Raft Project 2 Review/Discussion
Lecture Notes for CS 190
Winter 2018
John Ousterhout
Together or Apart?
- Tendency is still towards shallow/small classes (too much "apart")
- Example TA1 (separate class with methods just to log messages, each
method only invoked once)
- Separate class NetworkException generated only by
NetworkManager: make exception a nested class
- Example TA2: keep related code together within a method (do the whole
job in one place)
- Different classes for different return results from client requests
(Example TA3)
- Inheritance hierarchy for messages: factor out check for stale term?
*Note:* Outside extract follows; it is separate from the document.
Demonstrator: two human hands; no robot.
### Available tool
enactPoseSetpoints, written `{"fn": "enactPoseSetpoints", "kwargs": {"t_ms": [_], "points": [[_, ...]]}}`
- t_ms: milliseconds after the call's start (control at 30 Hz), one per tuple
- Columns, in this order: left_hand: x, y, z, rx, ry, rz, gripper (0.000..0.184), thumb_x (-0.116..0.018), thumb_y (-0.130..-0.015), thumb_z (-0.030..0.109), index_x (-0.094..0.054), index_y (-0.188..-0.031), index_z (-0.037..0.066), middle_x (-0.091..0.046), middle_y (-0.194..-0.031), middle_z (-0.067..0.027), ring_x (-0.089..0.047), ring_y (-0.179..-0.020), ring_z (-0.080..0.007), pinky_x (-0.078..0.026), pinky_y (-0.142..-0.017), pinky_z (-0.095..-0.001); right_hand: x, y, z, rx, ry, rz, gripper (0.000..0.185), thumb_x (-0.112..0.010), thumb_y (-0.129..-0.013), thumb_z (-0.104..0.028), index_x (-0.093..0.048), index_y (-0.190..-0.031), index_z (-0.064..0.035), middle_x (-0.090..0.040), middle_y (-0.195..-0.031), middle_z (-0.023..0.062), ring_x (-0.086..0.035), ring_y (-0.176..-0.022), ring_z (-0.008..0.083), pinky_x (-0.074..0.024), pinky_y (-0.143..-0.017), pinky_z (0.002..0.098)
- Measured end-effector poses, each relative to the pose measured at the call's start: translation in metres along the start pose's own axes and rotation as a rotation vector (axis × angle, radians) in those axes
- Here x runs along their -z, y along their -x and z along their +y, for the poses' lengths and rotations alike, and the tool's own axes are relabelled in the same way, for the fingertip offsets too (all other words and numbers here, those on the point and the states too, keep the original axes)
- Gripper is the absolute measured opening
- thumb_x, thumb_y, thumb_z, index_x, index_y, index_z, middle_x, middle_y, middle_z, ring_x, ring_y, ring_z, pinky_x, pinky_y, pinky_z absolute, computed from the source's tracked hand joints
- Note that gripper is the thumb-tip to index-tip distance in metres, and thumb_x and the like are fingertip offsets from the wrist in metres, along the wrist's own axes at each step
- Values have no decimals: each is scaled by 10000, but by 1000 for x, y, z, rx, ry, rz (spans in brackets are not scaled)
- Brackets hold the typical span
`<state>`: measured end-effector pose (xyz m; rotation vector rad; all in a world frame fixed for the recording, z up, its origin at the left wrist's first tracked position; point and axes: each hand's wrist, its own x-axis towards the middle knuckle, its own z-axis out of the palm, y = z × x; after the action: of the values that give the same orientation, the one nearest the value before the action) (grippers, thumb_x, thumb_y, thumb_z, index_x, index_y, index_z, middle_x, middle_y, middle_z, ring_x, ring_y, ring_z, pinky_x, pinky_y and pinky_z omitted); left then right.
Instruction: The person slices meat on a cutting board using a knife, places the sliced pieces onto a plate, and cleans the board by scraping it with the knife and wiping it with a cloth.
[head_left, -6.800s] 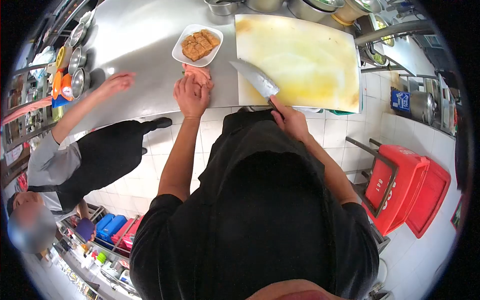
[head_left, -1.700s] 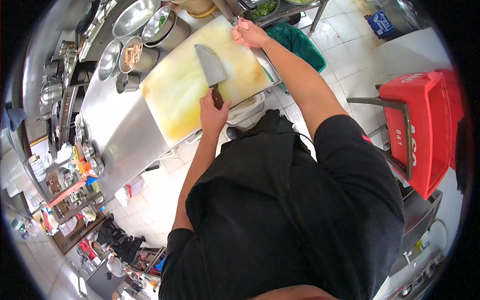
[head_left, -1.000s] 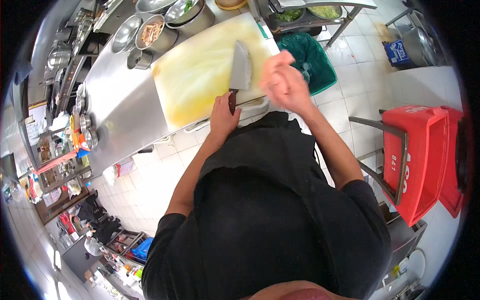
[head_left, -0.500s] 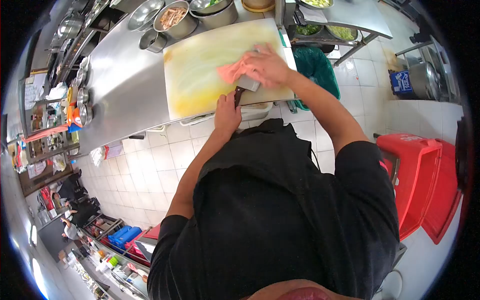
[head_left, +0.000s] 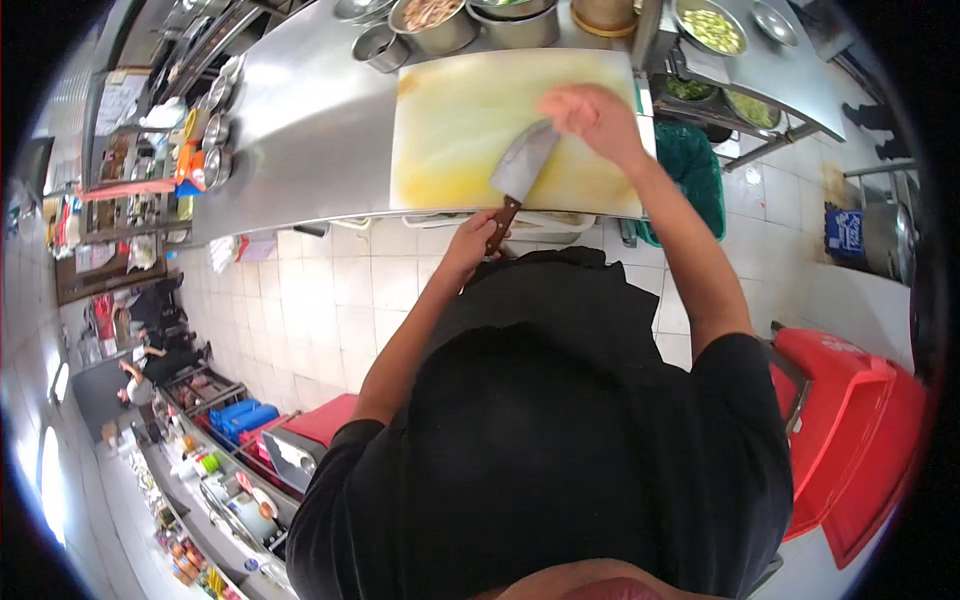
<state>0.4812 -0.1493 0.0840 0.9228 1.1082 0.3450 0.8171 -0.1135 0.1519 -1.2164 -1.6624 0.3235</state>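
My left hand [head_left: 474,243] is closed round the brown riveted handle of a broad-bladed kitchen knife [head_left: 525,162] at the front edge of the cutting board. The blade points up and to the right over the board, its whole flat face showing. My right hand [head_left: 606,122] is closed on a pink cloth [head_left: 566,103], mostly bunched under the fingers, close by the blade's tip. Whether the cloth touches the blade I cannot tell. Beneath both lies the large white cutting board [head_left: 450,130], stained yellow along its front.
Metal pots stand behind the board, one with sliced meat [head_left: 430,14]. A steel counter [head_left: 300,120] runs left. A green-lined bin [head_left: 688,190] stands right of the board, below a side table with a bowl of chopped vegetables [head_left: 710,30]. A red bin [head_left: 830,430] is at my right.
The cloth has moved off the blade's lower part to near its tip, uncovering the blade. The knife now points up and to the right. The whole view has shifted.
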Motion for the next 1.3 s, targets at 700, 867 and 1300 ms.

- Should be apart: shell-command state machine built into Raft server
(make Raft server more general-purpose)
- Persistent log module taking on other responsibilities:
- Applying committed entries
- Persistent log class makes decisions about truncation, entry
equality (Example TA4)
- Separate structures for committed, uncommitted entries
- Best approach: keep it simple, general (just append and truncate)
Making Code Obvious
- Examples that are not obvious:
- Code looks unsafe, but it's actually safe (Example O1)
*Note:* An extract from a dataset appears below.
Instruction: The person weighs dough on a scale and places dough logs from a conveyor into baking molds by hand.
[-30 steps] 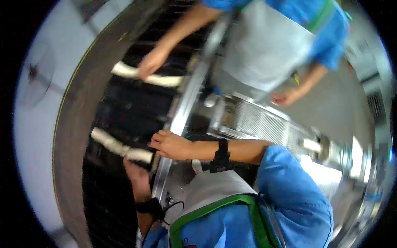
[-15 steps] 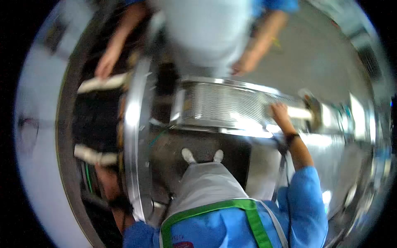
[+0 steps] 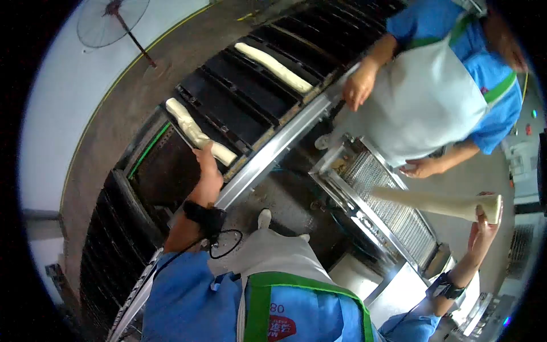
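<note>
Right hand (image 3: 483,229) has lifted off mesh conveyor (image 3: 411,232), outstretched, closed around dough strip (image 3: 441,204) end | left hand (image 3: 209,174) extended forward, touching second dough strip (image 3: 189,126), grip unclear

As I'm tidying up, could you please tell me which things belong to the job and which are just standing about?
Apparently part of the job: held pale strip, in the right hand; second pale strip, at the left hand; black trays; metal mesh belt.

Apparently just standing about: fan; dark item, lower left, unclear.
</note>
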Motion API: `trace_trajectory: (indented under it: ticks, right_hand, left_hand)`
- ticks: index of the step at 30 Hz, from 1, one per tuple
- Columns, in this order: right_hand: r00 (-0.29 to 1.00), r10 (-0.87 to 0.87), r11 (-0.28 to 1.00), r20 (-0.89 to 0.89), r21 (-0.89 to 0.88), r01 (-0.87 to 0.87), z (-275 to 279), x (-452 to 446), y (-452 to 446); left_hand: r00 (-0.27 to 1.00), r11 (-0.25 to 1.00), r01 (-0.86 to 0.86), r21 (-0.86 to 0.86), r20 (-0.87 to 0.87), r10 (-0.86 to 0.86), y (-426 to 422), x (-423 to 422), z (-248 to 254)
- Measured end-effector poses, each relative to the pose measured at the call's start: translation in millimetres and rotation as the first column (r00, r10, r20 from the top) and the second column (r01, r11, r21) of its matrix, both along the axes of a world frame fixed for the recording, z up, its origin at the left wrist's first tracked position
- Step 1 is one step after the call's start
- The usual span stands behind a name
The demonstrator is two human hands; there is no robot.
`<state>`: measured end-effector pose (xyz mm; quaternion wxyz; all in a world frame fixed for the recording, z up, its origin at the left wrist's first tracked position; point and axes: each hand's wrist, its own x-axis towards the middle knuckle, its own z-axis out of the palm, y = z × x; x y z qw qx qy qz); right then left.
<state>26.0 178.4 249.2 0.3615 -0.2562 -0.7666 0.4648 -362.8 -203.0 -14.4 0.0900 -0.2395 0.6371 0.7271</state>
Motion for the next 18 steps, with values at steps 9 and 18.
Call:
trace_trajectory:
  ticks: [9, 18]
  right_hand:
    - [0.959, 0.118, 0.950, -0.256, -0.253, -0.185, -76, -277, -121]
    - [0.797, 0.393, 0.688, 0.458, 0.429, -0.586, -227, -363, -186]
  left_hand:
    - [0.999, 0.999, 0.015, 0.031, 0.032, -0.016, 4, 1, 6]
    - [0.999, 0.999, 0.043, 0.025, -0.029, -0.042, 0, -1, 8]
- Doesn't conform to normal usage: getters with no "get"
(commitIndex() instead of getCommitIndex())
- this.wait(), this.notify(): no place to put documentation
- ByteBuffer: internal state isn't obvious (especially when reused
in different places)
- Poor indentation (Examples O2, O3)
- Program appears to end without doing anything (Example O4)
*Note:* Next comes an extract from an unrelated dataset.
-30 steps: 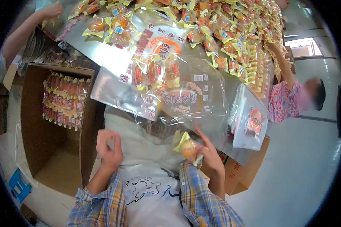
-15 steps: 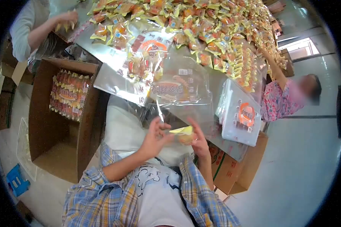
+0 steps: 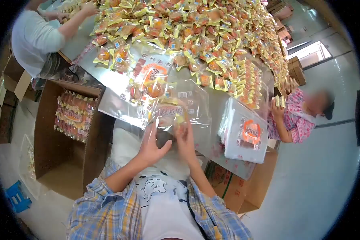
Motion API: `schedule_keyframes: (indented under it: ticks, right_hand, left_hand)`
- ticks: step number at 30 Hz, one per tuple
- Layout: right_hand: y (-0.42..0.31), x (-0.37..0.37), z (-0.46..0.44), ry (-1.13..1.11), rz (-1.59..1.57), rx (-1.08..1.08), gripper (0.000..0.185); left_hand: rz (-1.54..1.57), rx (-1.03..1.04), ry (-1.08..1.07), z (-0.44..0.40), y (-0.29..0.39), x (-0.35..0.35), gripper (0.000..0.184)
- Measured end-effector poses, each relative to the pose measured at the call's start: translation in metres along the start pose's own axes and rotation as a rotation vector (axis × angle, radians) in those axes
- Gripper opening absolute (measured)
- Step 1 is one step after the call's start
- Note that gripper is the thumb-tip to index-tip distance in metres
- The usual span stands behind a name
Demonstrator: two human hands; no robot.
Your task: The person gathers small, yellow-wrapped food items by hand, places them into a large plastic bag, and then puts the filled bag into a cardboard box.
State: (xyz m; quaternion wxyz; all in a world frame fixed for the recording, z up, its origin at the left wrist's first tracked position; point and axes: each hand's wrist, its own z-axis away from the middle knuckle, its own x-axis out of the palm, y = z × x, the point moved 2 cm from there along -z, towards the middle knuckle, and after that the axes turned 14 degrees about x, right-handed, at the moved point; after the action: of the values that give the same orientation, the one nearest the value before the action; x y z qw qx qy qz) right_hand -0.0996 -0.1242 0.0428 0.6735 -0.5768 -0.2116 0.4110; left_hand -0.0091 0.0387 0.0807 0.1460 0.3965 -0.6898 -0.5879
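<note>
A clear printed plastic bag (image 3: 194, 105) lies on the near table edge, its mouth toward me. Several wrapped pastries (image 3: 155, 89) with yellow wrapper ends lie at its far end. My left hand (image 3: 151, 144) is at the left side of the bag's mouth, thumb spread away from the fingers. Beside it, my right hand (image 3: 185, 140) reaches into the mouth, fingers closed around a wrapped pastry (image 3: 180, 119); film and blur partly hide it.
A large pile of wrapped pastries (image 3: 212, 40) covers the table. A stack of printed bags (image 3: 246, 134) lies right. An open carton (image 3: 60, 160) holding a filled bag (image 3: 74, 116) stands left. Another carton (image 3: 264, 176) sits under the table. Two co-workers (image 3: 36, 40) (image 3: 296, 116) handle pastries nearby.
Both hands have moved forward from near my lap to the bag's mouth, the right one carrying the wrapped pastry. The co-worker on the right has drawn a hand back from the pile, holding pastries.
</note>
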Motion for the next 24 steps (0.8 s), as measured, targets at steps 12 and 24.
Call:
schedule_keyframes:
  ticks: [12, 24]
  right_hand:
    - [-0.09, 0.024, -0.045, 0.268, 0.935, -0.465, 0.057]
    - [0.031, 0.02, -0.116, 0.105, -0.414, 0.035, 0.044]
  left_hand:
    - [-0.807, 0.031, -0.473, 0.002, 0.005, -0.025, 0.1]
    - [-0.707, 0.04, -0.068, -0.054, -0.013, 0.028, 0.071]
- Command loop hidden among lambdas (Example O5)
- Declare as one type, allocate as another (Example O6)
- Assign "ids" to clients (like server ids) for sending responses
- Long lambdas (Example O7)
- Callbacks: flow of control is no longer obvious
- Depending on non-obvious state information, double-purpose a method
(Example O8)
- Send a request on one socket, get response on another
- Clients must establish a listen port to receive responses
- Try to conform to reader expectations and conventions, document when
you don't.
- Names: biggest problem is they don't reflect what's most important
- Heartbeats: no longer just heartbeats (Example N1);
heartbeat is now a special case
- Examples N2-N10 (think about abstraction: what's the key idea?)
- Documentation issues (see examples)
Other Issues
- Performance:
- Don't spend a lot of time at micro-optimizing
- Get a feel for big issues, focus on them
- Opening sockets
- One thread per open socket (Google: 100K open sockets/server!)